Only the text should come through, so restate the listing exactly and drop its images.

═══ Dataset section

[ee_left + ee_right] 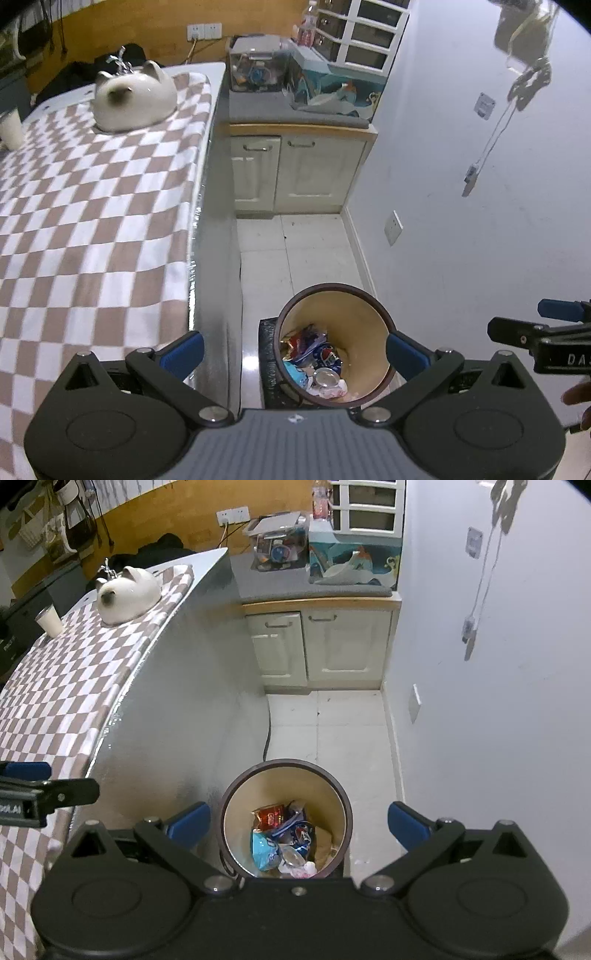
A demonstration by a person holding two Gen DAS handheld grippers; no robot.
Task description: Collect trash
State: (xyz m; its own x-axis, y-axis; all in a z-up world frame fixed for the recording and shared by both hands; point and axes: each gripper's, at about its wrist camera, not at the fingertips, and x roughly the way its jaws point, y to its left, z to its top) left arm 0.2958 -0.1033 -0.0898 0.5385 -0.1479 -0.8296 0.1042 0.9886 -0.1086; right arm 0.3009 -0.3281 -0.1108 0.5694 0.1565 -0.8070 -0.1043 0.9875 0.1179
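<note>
We held the left tool (295, 354) and right tool (299, 825) open and empty above the bin (286, 818); the trash (284, 843) lay inside, directly below both.

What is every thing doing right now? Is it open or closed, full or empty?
Left tool: open, holding nothing.
Right tool: open, holding nothing.
Trash bin: upright on the floor, no lid, wrappers and a crushed can at the bottom.
Cabinet doors: right one closed, left one looks slightly ajar.
Cat figure: sitting on the checkered cloth.
White cup: upright; contents hidden.
</note>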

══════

:: Result ::
[ee_left + ee_right] 
A demonstration by a person holding two Gen DAS handheld grippers; no robot.
Task description: Collect trash
State: (xyz m; its own x-axis, y-axis; all in a z-up world frame fixed for the recording and shared by both hands; point and axes: each gripper's, at about its wrist camera, not at the fingertips, and x roughly the way its jaws point, y to its left, z to its top) left arm 0.2958 -0.1033 -0.0898 0.5385 -0.1479 -0.8296 0.1042 0.9886 -0.1086; right arm 0.3009 -0.3281 -0.1108 0.5694 0.1565 -0.8070 -0.1043 0.9875 0.1179
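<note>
We held the left tool (295, 354) and right tool (299, 825) open and empty above the bin (286, 818); the trash (284, 843) lay inside, directly below both.

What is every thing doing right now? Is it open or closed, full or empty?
Left tool: open, holding nothing.
Right tool: open, holding nothing.
Trash bin: upright on the floor, no lid, wrappers and a crushed can at the bottom.
Cabinet doors: right one closed, left one looks slightly ajar.
Cat figure: sitting on the checkered cloth.
White cup: upright; contents hidden.
</note>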

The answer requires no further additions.